Elvira escuchaba interesadísima y antes de que su sobrina
dijese
nada, pidió que le aclararan qué era eso de la adivinación por contacto. Fue Martínez Escudero quien las informó.

—Es una, llamémosla, teoría que asegura que los objetos quedan impregnados de quienes los poseen y algunas personas más sensibles pueden percibir a través de ellos cualidades o defectos de sus antiguos dueños.

—Será una tontería, pero me parece muy interesante —comentó Ana. Estaba dispuesta a agarrarse a cualquier posible solución. Solo quería encontrar respuestas a lo que le sucedía y por supuesto que no iba a rechazar ninguna hipótesis—. ¿Hay algún experto en Madrid con el que podamos consultar? —preguntó.

—Lo desconozco —respondió el doctor Martínez Escudero.

—La verdad es que no entiendo muy bien para qué necesitaríamos a un experto si supiéramos qué objetos son los que pueden influir en Ana —apuntó Elvira.

—¿Y cómo lo sabría? ¿Podría decirnos ahora cuáles son esos objetos que propician determinadas reacciones de su sobrina? —le preguntó Martínez Escudero.

—Parece fácil deducir que tendría que ser el violín —afirmó Elvira—, nadie mejor que él para lograr esa maestría interpretando a Paganini.

—Tiene usted razón, pero solo a medias. Supongamos que el violín que utiliza Ana, el de ella, pudo haber pertenecido antes a otra persona, y que esta interpretara a Paganini de forma excepcional. Pues con todos esos datos no se podría afirmar nada si un especialista no examina el objeto, en este caso el violín, para determinar al palparlo y estudiarlo si puede transmitir vivencias o no. Además —prosiguió el doctor—, ese virtuosismo con Paganini que Ana demuestra en determinados momentos puede recibirlo de cualquier otro objeto que haya pertenecido a algún violinista.

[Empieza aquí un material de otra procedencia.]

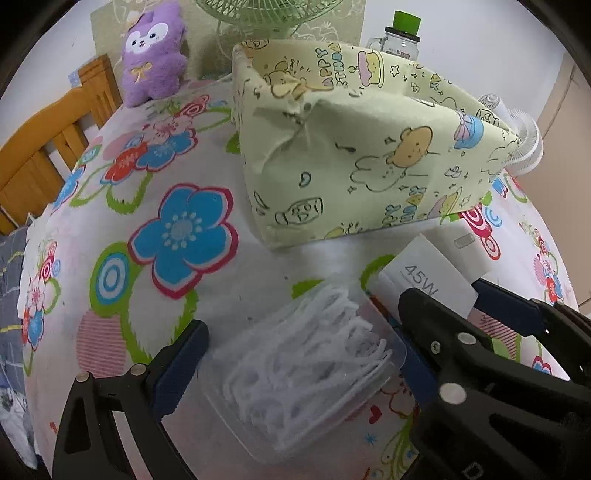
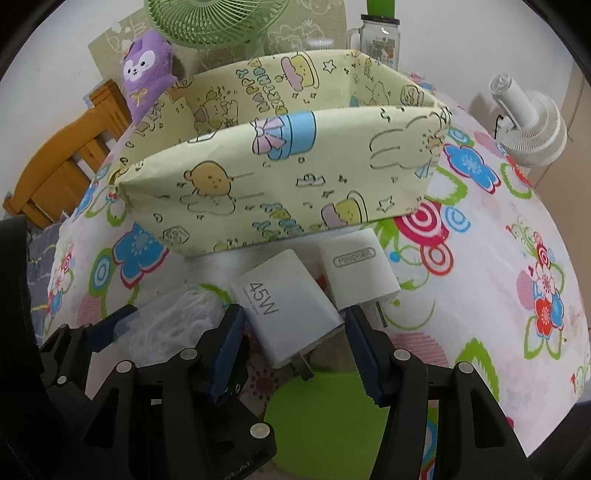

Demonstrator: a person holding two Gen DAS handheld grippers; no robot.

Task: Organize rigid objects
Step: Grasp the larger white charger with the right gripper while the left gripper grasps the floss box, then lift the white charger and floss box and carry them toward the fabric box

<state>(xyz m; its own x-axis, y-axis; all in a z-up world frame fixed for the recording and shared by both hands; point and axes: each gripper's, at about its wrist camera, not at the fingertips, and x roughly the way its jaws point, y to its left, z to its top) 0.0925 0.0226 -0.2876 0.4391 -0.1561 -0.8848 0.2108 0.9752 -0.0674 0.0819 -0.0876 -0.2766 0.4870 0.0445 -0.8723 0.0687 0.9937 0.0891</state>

—¿A qué objetos se refiere, doctor? —quiso saber la joven.

—A ninguno en concreto y a todos los que estuvieron en contacto con el supuesto violinista. Cualquiera puede ser: una pipa, una prenda de vestir, unas gafas… Algo perteneciente a esa persona experta con el violín.

Ana no sabía si el violín que le había regalado su padre lo había comprado para ella o si lo había usado él en su paso por la Escuela de Música. Y de no ser el violín, estaba segura de que los objetos que podían haberle transmitido vivencias ajenas se encontraban en La Barcarola, la casa de su tía en la que todo se había desencadenado.

—Pero por favor, querido Rodrigo —dijo Louveteau—, todo eso son majaderías a las que no deberíamos prestar la menor atención. Señorita —dijo dirigiéndose a Ana—, está usted perfecta. Olvídese de la hoja de tilo, del mensaje y demás interrogantes. Seguro que son simples coincidencias y que en otra situación no les hubiera dado importancia.

—Sí, es posible —convino ella—, aunque personalmente siempre me ha parecido que las coincidencias responden a algo que ignoramos.